Kayıt: Mar 31, 2004 Mesajlar: 741 Nerden: istanbul
Tarih: Cum Şub 24, 2006 2:25 pm Mesaj konusu: Türkiye'nin en güzel 10 yolu
Geçen pazar İz diye bir kanal açıldığını farkettim, Digiturkde 88'den çıkıyor. Bir Türk belgesel kanalı ve ilk seyredişte kilitlenip kaldım, pazar günü beni en çok etkileyense Yedigöller'e bir fotografçının sonbaharda yaptığı bir geziyi ve harika renkler / görüntüler eşliğinde fotoğraf tekniklerini anlatan program oldu.
Akabinde evdeki fotoğraf kitaplarımı karıştırırken bir dönem (7-8 sene olmuştur zannederim ) bir çok etkinliğine katıldığım Fotoğrafevi'nin kurucusu Faruk Akbaş'ın kitabından tam bize göre bir bölüm buldum ve paylaşayım istedim .
Türkiye'nin En Güzel On Yolu:
Fotoğrafçının ömrü yollarda geçer. Bu on yolun çoğu aracınızla alabileceğiniz ve sizi değişik coğrafyalara, güzelliklere, yaşantılara taşıyacak gizli kalmış on rotadır.
Aşağıdaki bu kitaptan alınma 10 rotanın kısa özetlerini ve haritalarını çıkardım. Hazır mevsim geliyor, bu bölgelerden geçecekler için iyi bir fırsat olabilir
1) Mut - Ermenek - Hadim : Yaklaşık 150 km, yol genelde asfalt.
Göksu Nehri ve Ermenek Çayı eşliğinde bir süre gidiliyor. Yolun bir yanı keskin ve dik uçurum. Yol bazen derin kanyonlara bazen sık ormana girerek devam ediyor. Yukarılara çıktıkça ilginç kaya oluşumlarının içinden geçiliyor. Ermenek'e geldikten sonra kayalarla içiçe kurulmuş bir kente Kayakent'e ulaşılıyor. Hadim'in çıkışındaki yollar yamaçlara çizilmiş "S"leri andırıyor. Yolculuğun son noktası Hadim Şelalesi'ne yine dağlardan ve vadilerden geçilerek ulaşılıyor.
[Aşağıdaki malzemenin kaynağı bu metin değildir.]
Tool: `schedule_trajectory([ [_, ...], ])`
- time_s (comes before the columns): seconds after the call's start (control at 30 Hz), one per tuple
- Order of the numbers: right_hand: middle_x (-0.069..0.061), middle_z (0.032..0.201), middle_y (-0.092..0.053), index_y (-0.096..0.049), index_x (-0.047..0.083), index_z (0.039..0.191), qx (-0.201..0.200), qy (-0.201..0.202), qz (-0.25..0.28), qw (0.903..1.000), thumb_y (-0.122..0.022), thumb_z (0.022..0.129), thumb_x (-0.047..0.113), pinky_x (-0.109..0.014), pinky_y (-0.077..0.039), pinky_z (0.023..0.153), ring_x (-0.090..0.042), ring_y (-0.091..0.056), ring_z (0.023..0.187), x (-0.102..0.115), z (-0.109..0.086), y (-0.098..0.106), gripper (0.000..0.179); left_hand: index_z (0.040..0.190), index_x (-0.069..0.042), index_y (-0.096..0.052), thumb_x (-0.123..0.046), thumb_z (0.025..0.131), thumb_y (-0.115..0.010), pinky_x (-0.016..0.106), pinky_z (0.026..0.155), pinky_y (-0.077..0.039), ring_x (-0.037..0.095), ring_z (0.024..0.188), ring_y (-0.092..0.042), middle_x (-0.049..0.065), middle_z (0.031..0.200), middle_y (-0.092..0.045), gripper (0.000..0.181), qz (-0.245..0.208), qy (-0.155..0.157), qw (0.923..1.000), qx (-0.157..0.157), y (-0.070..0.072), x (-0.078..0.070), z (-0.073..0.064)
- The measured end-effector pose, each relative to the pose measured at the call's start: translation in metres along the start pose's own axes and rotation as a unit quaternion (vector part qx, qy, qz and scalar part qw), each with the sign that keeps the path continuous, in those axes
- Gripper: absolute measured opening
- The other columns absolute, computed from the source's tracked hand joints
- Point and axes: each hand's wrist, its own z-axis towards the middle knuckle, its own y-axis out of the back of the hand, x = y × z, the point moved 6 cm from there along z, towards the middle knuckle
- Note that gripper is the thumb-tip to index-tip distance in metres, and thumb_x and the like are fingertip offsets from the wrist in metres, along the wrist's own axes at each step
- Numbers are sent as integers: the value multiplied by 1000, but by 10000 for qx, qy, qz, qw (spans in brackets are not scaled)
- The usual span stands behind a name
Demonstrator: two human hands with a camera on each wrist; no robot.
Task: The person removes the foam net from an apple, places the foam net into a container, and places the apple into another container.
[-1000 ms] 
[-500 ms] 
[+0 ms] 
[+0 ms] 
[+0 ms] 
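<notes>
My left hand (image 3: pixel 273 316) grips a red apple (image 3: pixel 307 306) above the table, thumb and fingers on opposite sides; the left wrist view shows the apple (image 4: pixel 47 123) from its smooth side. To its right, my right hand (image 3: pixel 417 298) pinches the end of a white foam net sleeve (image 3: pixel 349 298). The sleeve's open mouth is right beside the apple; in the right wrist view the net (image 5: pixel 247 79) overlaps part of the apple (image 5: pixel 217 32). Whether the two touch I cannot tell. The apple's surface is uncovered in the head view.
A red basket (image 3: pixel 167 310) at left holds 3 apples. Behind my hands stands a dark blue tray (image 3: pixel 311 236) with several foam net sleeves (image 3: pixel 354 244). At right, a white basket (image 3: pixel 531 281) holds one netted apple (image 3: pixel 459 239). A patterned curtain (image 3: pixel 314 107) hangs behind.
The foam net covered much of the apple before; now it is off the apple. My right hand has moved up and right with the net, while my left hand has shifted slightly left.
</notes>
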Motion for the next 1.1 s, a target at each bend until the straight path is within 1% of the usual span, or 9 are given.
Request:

2) Amasra - İnebolu : Yaklaşık 130 km, yol asfalt.
Kurucaşile'de ahşap tekne yapım atölyeleri, doğal liman Gideros Koyu, tahıl ambarları, ahşap köy evleri, tarım yapan köylüler, Cide'ye kadar olan bölümde kumsal görüntüleri yolun fotoğraf konularından bazıları. Cide'den sonra yol zigzaglar şekline bürünüyor. İnebolu'da eski rum yapılarını unutmayın, güneş batıyorsa tekneleri kovalayın.
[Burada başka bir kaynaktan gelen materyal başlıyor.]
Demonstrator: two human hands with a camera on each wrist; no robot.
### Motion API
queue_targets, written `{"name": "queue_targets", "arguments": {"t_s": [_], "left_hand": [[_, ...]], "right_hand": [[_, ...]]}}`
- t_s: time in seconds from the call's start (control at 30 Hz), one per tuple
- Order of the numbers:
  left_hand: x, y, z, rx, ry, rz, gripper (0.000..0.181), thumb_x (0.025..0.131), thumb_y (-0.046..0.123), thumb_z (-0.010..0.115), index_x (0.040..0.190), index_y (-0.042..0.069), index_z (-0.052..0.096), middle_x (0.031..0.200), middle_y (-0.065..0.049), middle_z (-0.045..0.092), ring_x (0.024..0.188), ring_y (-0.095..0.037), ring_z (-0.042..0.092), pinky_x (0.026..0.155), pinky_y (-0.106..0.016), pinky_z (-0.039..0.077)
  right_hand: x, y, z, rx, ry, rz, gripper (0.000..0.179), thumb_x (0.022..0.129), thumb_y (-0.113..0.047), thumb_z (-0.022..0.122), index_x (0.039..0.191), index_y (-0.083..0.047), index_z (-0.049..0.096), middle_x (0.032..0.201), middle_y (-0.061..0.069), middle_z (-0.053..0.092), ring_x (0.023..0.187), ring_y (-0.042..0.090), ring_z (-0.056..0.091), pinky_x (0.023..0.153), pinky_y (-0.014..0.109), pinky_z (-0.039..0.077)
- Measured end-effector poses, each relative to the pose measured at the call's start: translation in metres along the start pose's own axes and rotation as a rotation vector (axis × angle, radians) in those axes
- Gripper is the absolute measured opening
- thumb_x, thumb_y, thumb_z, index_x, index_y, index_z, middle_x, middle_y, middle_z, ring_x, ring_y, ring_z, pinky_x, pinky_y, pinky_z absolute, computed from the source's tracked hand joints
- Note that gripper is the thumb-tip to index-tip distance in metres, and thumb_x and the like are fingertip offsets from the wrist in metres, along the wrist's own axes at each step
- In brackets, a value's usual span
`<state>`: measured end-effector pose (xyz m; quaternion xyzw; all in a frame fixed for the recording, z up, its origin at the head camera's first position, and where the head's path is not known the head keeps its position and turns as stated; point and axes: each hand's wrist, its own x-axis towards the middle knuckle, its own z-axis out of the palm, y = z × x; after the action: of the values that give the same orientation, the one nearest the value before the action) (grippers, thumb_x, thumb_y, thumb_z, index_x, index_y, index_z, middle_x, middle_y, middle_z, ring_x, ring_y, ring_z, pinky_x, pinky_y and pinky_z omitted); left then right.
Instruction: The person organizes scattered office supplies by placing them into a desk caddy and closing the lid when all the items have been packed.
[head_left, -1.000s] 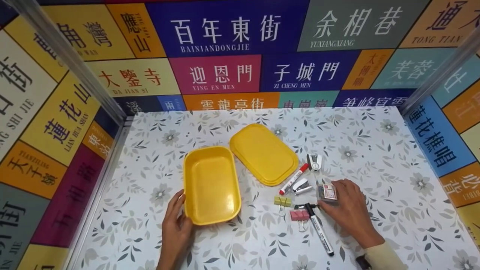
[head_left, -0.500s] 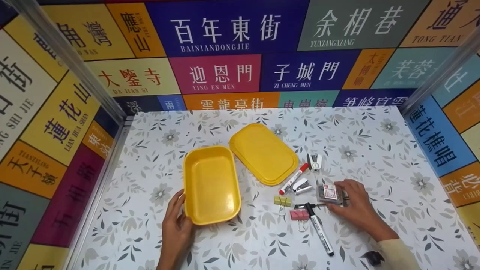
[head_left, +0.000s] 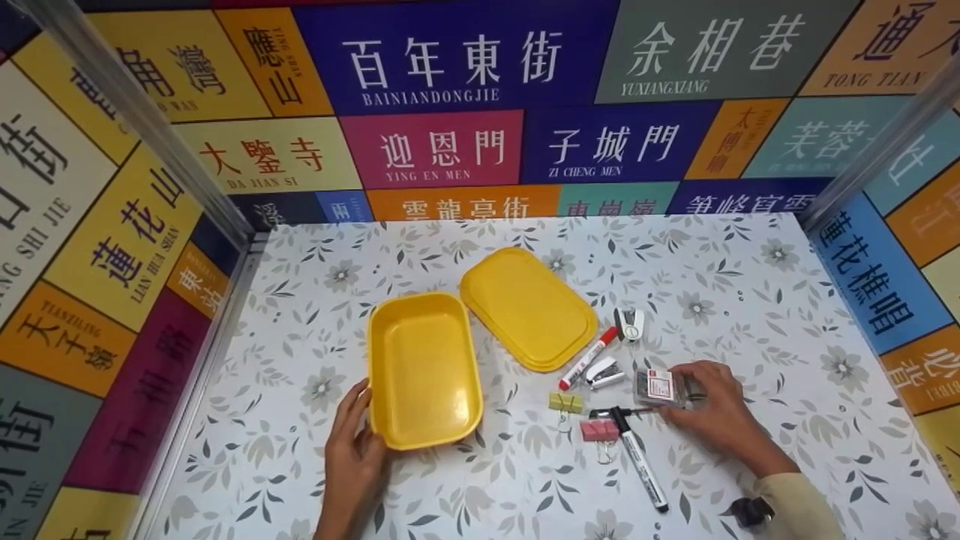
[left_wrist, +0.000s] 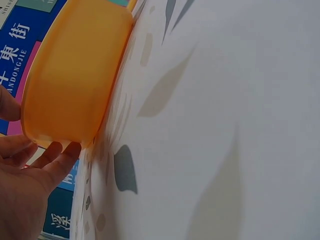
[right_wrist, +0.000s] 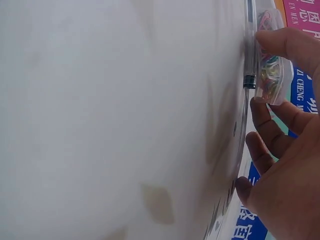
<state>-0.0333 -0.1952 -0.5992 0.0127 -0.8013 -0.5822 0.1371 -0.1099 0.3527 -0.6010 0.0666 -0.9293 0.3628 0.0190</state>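
Observation:
On the patterned table, my left hand holds the lower left corner of an empty yellow plastic box. In the left wrist view the thumb is at one side of the box wall and the fingertips touch its lower end. My right hand holds the right end of a small clear case with a white label, between thumb and fingers. The right wrist view shows coloured paper clips inside this case. Beside it lies a slim pen, partly hidden in the head view.
A yellow lid lies behind the box. Near the right hand are a red marker, a black marker, a small white stapler, a white-and-black tool, a yellow binder clip and a pink binder clip. Printed panels surround the table.
My right hand has slid a little to the right along the clear case, uncovering more of it. The case stays in about the same spot. Left hand and yellow box have not moved.

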Motion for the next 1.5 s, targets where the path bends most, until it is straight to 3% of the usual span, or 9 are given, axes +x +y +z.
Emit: {"name": "queue_targets", "arguments": {"t_s": [0.17,0.4,0.57,0.7,0.83,0.93,1.07,1.2,1.5], "left_hand": [[0.001,0.005,0.002,0.013,0.005,-0.051,0.070,0.084,-0.017,0.054,0.148,0.009,0.051,0.157,0.000,0.041,0.140,-0.018,0.043,0.099,-0.011,0.049],[0.000,0.033,0.001,-0.020,0.009,-0.036,0.065,0.084,-0.019,0.052,0.146,-0.003,0.049,0.156,-0.015,0.041,0.140,-0.030,0.043,0.101,-0.013,0.048],[0.000,0.020,0.001,-0.015,0.008,-0.034,0.068,0.083,-0.019,0.052,0.148,0.000,0.049,0.157,-0.012,0.040,0.141,-0.028,0.042,0.098,-0.011,0.049],[0.000,0.003,0.001,-0.039,0.007,-0.018,0.071,0.083,-0.019,0.053,0.149,0.006,0.049,0.158,-0.007,0.039,0.143,-0.025,0.040,0.101,-0.013,0.049],[0.000,0.000,0.001,-0.052,0.008,-0.017,0.071,0.085,-0.017,0.055,0.149,0.012,0.050,0.158,-0.001,0.040,0.142,-0.020,0.041,0.103,-0.016,0.049],[0.000,0.007,0.002,-0.040,0.015,-0.031,0.070,0.085,-0.017,0.054,0.149,0.010,0.051,0.158,-0.001,0.041,0.141,-0.019,0.043,0.102,-0.014,0.048],[-0.001,0.024,0.001,-0.040,0.028,-0.006,0.067,0.082,-0.020,0.053,0.146,0.000,0.052,0.156,-0.012,0.043,0.140,-0.028,0.044,0.097,-0.013,0.051],[-0.001,0.039,-0.001,-0.039,0.030,0.011,0.064,0.081,-0.020,0.054,0.143,-0.005,0.052,0.153,-0.019,0.044,0.138,-0.036,0.045,0.094,-0.013,0.052],[-0.002,0.039,0.000,-0.054,0.026,-0.015,0.065,0.082,-0.020,0.054,0.144,-0.003,0.052,0.154,-0.016,0.043,0.140,-0.032,0.044,0.098,-0.015,0.052]], "right_hand": [[0.000,0.000,-0.002,0.028,0.028,-0.007,0.055,0.068,-0.016,0.092,0.114,-0.011,0.065,0.124,0.009,0.053,0.122,0.026,0.036,0.100,0.042,0.031],[0.001,-0.001,-0.001,0.088,0.077,-0.036,0.057,0.067,-0.007,0.091,0.116,-0.008,0.062,0.123,0.006,0.054,0.120,0.018,0.037,0.100,0.017,0.028],[0.004,-0.009,0.002,0.132,0.100,-0.080,0.059,0.066,0.000,0.089,0.117,-0.009,0.061,0.126,0.005,0.051,0.120,0.011,0.038,0.102,0.011,0.028],[0.007,-0.018,0.004,0.172,0.098,-0.126,0.060,0.066,0.002,0.090,0.118,-0.008,0.060,0.126,0.003,0.052,0.123,0.007,0.037,0.103,0.009,0.028],[0.010,-0.027,0.006,0.180,0.081,-0.137,0.061,0.067,-0.001,0.091,0.118,-0.011,0.060,0.127,0.000,0.051,0.125,0.006,0.037,0.105,0.008,0.027],[0.013,-0.034,0.008,0.183,0.085,-0.183,0.062,0.066,0.002,0.091,0.119,-0.009,0.060,0.126,0.002,0.053,0.124,0.010,0.038,0.106,0.010,0.027],[0.018,-0.048,0.009,0.196,0.100,-0.293,0.064,0.062,0.011,0.089,0.118,-0.001,0.059,0.122,0.013,0.055,0.120,0.018,0.040,0.105,0.010,0.030],[0.020,-0.071,0.006,0.215,0.091,-0.343,0.063,0.061,0.015,0.086,0.116,0.004,0.058,0.121,0.019,0.055,0.119,0.021,0.043,0.107,0.009,0.030],[0.025,-0.099,0.008,0.271,0.048,-0.397,0.062,0.063,0.015,0.085,0.119,0.006,0.059,0.123,0.023,0.054,0.120,0.025,0.046,0.109,0.012,0.033]]}}
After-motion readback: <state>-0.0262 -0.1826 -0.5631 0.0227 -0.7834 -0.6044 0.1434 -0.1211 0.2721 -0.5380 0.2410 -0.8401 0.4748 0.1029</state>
3) Gazipaşa - Silifke : Yaklaşık 200 km, yol asfalt. Çok sıcaklara kalmayacak bir zaman seçilmeli.
Akdeniz kıyılarının kıvrımına paralel olarak dağın eğimine göre bir yükselen bir alçalan yol zaman zaman deniz seviyesinin 500 metre kadar üstüne çıktığında manzara fiyortları andırır. Ülkenin yanlızca bu yöresinde yetişen muz ve narenciye bahçeleri yolu sarıp sarmalar. Güneşin doğuşunu veya batışını bu yol üzerinden izlemek ayrı bir güzellik. Bu bölgede Anamur antik kenti, Mamure Kalesi, Uzuncaburç, Olba, Cennet/Cehennem ve Astım Mağaraları, Kanlı Divane, Üçgüzeller, Kızkalesi gibi yerler kaçırılmamalı.
4) Van - Doğubeyazıt : Yaklaşık 170 km, yol genelde asfalt. Yazın ve güvenli zamanlarda geçilmeli.
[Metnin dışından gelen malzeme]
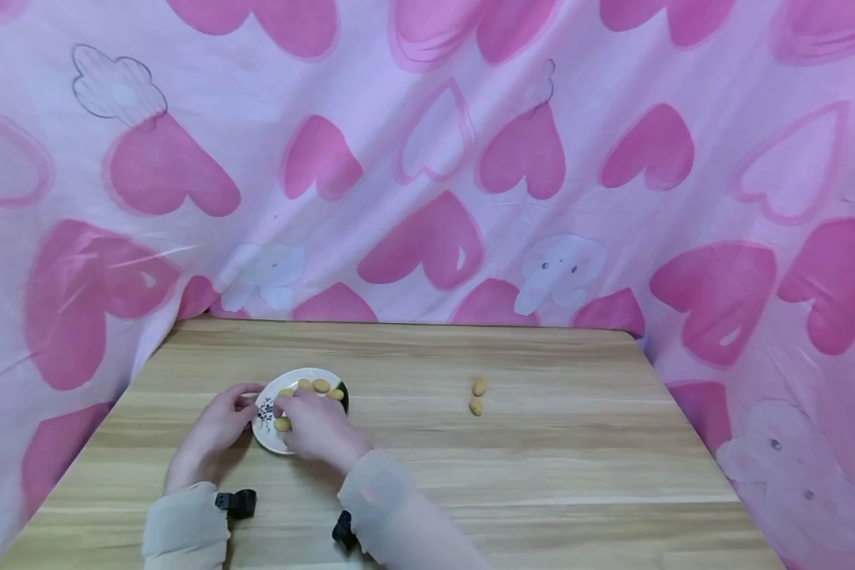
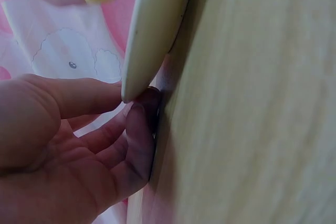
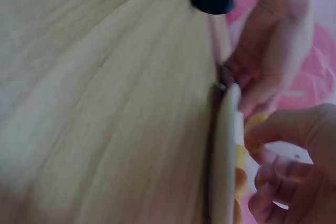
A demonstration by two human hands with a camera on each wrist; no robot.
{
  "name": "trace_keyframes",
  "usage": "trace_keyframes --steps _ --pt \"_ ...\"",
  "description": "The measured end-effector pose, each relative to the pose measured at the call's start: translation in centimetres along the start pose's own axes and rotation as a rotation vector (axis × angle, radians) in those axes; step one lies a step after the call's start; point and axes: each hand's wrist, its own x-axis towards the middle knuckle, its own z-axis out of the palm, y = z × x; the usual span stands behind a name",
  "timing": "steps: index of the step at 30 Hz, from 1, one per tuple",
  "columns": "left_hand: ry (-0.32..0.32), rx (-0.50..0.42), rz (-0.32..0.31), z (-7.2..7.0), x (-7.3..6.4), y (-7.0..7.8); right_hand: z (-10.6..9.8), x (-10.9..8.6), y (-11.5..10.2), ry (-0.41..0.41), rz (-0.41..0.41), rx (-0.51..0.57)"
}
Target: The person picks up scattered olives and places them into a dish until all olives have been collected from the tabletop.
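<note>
A white plate [image 1: 269,438] with a dark patch on its right rim and small dark markings stands on the left part of the table. My left hand [image 1: 219,423] pinches its left rim, thumb above and fingers underneath, as the left wrist view shows. Over the plate, my right hand [image 1: 321,427] pinches a small yellow-brown oval piece [image 3: 255,129] between thumb and fingers. Several similar oval pieces [image 1: 321,385] lie on the plate, partly covered by the right hand. Their exact kind cannot be told.
Two more oval pieces [image 1: 479,386] lie close together on the wooden table [image 1: 577,459], right of the plate. A pink heart-patterned cloth [image 1: 427,158] hangs behind and beside the table. Each wrist wears a black device [image 1: 237,503].
</note>
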Motion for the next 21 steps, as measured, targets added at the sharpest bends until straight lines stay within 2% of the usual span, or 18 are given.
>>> trace_keyframes --steps 4,7,13,21 --pt "0.003 -0.015 0.017 0.2 0.2 0.0 0.7 1.2 -0.8 0.046 0.059 -0.103" --pt "0.013 -0.035 0.018 0.3 0.2 -0.2 1.2 2.0 -1.3 0.063 0.097 -0.139" --pt "0.017 -0.038 0.008 0.2 0.0 -0.4 1.9 3.3 -1.9 0.032 0.13 -0.152" --pt "0.009 -0.045 -0.005 0.2 -0.1 -0.2 2.2 3.6 -2.0 0.013 0.152 -0.17"
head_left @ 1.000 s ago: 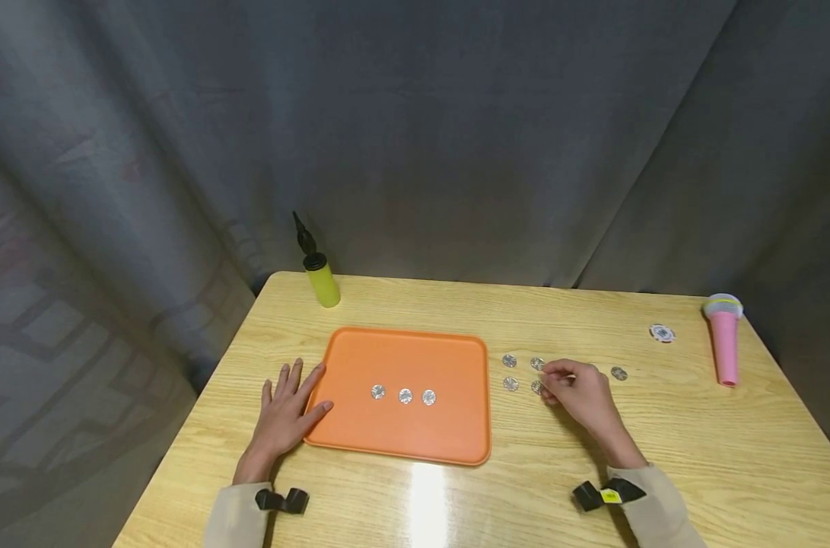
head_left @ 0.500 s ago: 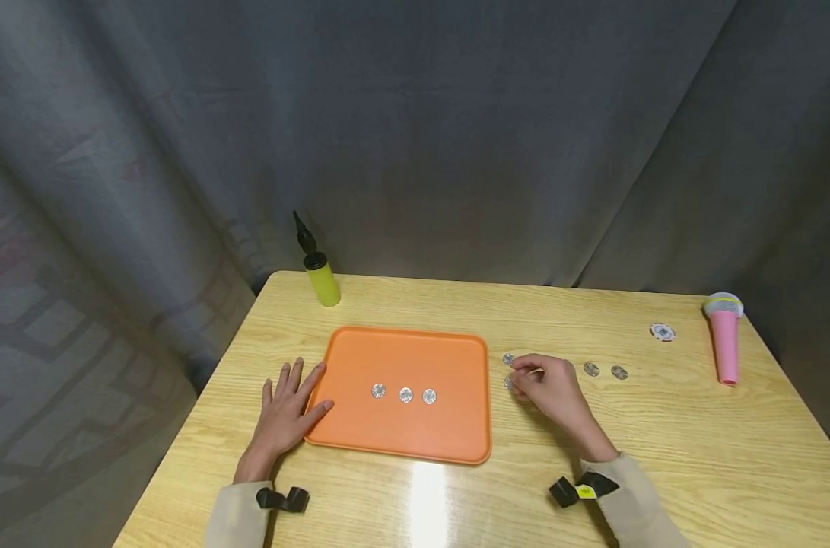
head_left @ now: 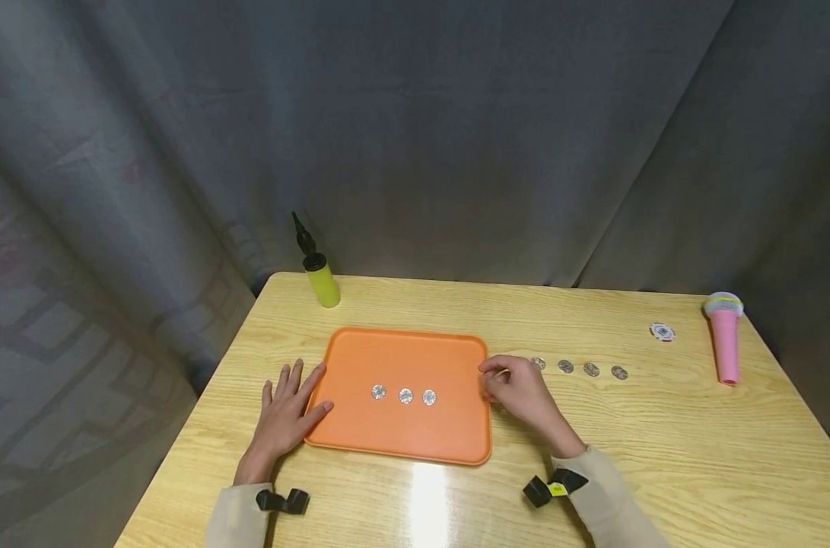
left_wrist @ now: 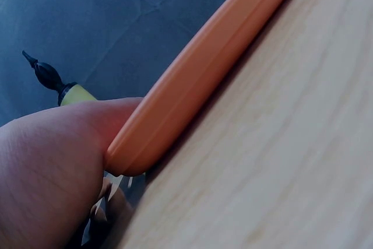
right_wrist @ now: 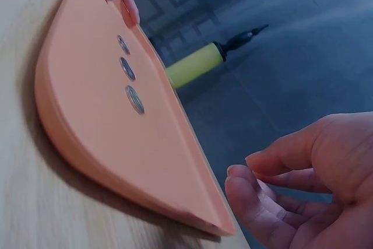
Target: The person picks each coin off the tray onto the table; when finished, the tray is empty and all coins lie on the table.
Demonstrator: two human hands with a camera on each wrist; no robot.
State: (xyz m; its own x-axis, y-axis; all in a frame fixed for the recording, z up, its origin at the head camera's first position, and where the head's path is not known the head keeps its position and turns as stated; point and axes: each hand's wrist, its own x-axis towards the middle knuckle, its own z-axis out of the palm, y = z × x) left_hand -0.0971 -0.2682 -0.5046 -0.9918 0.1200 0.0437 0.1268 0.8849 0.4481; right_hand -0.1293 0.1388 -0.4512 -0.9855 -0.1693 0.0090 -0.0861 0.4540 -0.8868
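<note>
My left hand [head_left: 283, 418] lies with spread, straight fingers on the left rim of the orange tray [head_left: 394, 358]; its thumb reaches over the rim in the left wrist view. Three silver coins [head_left: 405, 396] form a row inside the tray. At the tray's right rim, my right hand [head_left: 520, 390] has curled fingers, with thumb and index fingertips together in the right wrist view. I cannot tell if a coin is between them. Several more coins [head_left: 566, 366] line the table to its right; the hand covers the spot where others lay.
A yellow-green hand pump [head_left: 323, 283] with a black nozzle stands at the back left. A poker chip [head_left: 662, 332] and a pink toy microphone [head_left: 725, 339] lie at the right. Behind the wooden table [head_left: 634, 449] hangs a grey curtain [head_left: 442, 137].
My right hand has moved left from among the table coins to the tray's right rim, uncovering coins behind it. My left hand and the three coins in the tray keep their places.
</note>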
Yol Van Gölü'nün kuzeydoğu kıyılarındaki Süphan Dağı'nın görüntüleri ile başlıyor, yükseldikçe yanan dağ anlamına gelen Tendürek Dağları'nın koyu renkteki volkan kayalıklarına çıkıyorsunuz. Yöre aynı zamanda ülkenin at yetiştirilen nadir platolarından biri. Krater göllerinde sulandıktan sonra köylere dönen atlar yolun kenarında koşarak size eşlik ediyorlar. Yol yükseldikçe her dönemeçten sonra Ağrı Dağı'nı görmeyi umuyorsunuz. Sonunda bir vadinin arasından ülkenin en büyük dağı Ağrı bir tablo gibi çıkıyor ortaya. Vadinin dibinde tek dam evlerden oluşan tipik doğu köylerini görüyorsunuz. Yol üzerinde Muradiye'nin gürül gürül akan dev şelalesi de fotoğraf için bulunmaz bir fırsat.
5) Yahyalı - Karsantı : Yaklaşık 120 km, toprak zeminli orman ve dağ yollarından oluşuyor . Yolda herhangi bir tabela ya da işaret yok. Uygun mevsim yaz. Ayrıca yemek, yakıt konularına dikkat edilmeli.
Bu yolla Toros Sıradağları'nın kuzey yüzünden (Kayseri) güney yüzüne (Adana) geçilir. Yola başlamadan Sultan Sazlığı'nda denk gelirseniz Erciyes panoramalı flamingo sürüsünü fotoğraflayabilirsiniz. Yahyalı'dan çıktıktan sonra ilk durak Kapızbaşı Şelaleleri. Kayaların arasından patlayarak akan koca şelalelerde sabah saatlerinde ortaya çıkan güneş ışığı gökkuşağı da oluşturuyor. Zaman zaman dağların doruklarına çıkan yol kanyon, vadi ve orman içlerinde sürüyor. Toros Aladağlar silsilesi giderek açılan gri renklerden oluşan siluet dağlar görüntüsü veriyor. Issız dağ yolunda karşınıza çıkan yörüklere tanrı misafiri olabilir yanlarına çadır kampınızı kurabilirsiniz.
Benim Route Planner'da Karsantı ilçesi görünmüyor, bu güzergah için harita da yok bu yüzden.
6) Gökova - Datça - Bozburun : Yaklaşık 200 km. Genelde asfalt.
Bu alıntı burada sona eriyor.